Just as I was saying copyright was soon to replace Net Neutrality as the big tech issue of the moment, circumstances prove me wrong. Instead, regardless of the results of the December FCC meeting and the future of that whole Net Neutrality debate (more later), the coming issue now is going to be peering.

Some will play word games and say it’s all covered under the blanket issue of Net Neutrality, but be careful. Net Neutrality as promoted and sold by Free Press, the FCC, Google, Verizon, and others has been all about the so-called last mile from the Internet to your home or business, including wired and wireless access. That’s what the FCC is talking about regulating as Net Neutrality, that’s been the focus of the scare stories calling the need for Net Neutrality a Crisis™, and we cannot now let them do a bait and switch.
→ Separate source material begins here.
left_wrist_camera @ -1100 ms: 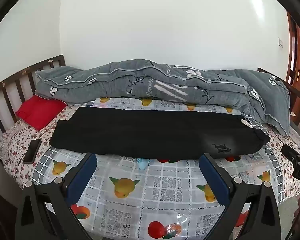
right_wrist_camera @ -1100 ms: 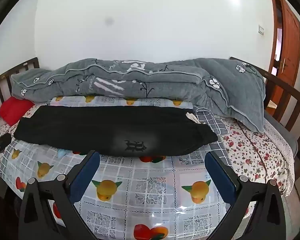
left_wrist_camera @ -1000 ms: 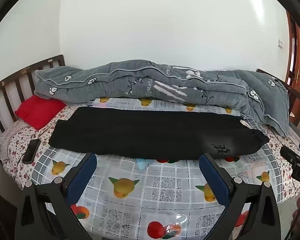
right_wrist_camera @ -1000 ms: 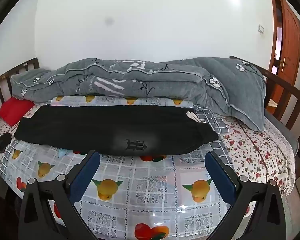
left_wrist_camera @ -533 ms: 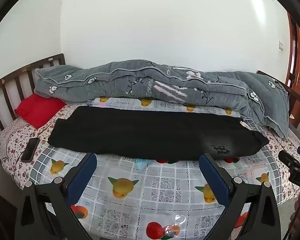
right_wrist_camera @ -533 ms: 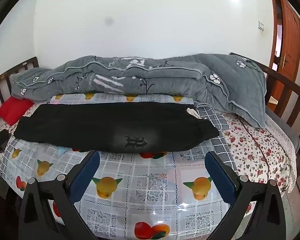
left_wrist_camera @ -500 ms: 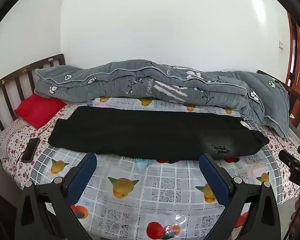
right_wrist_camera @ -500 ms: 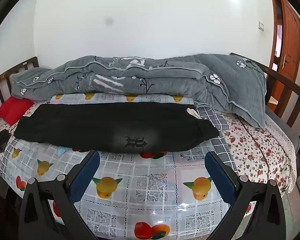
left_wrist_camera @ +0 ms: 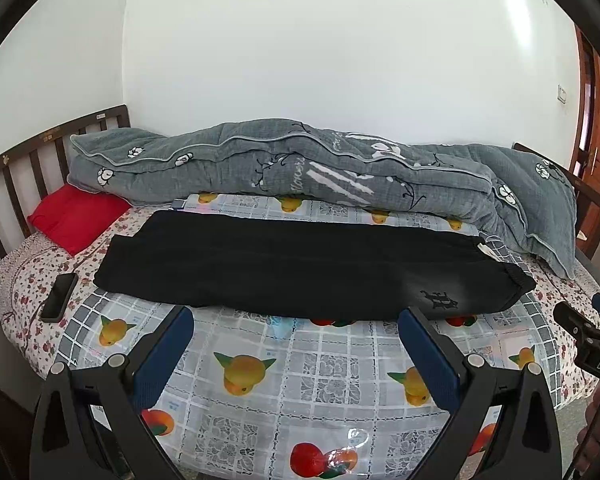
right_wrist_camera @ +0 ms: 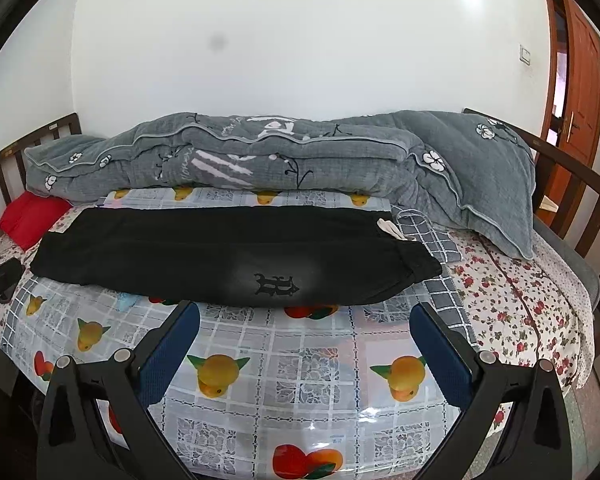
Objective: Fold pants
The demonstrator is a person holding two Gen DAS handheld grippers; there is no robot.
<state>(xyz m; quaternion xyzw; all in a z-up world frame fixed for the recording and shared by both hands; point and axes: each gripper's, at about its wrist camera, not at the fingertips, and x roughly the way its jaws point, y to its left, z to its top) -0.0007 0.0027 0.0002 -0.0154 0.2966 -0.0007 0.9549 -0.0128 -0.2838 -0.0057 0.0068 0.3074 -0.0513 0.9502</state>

So in your mind, I suggest separating the Comcast/Level 3/Netflix issue from the Free Press/Net Neutrality issue. The former deals with the back end of the Internet, from the user’s perspective, while the latter deals with the front end that we directly pay for and use.

They’re both important though, so here’s my explanation and view of the Comcast/Level 3 Peering controversy broken out as a separate post because it got so long. To sum it up, Comcast did the right thing, because Netflix and Level 3 were being unfair and trying to take advantage of sharing deals made in good faith.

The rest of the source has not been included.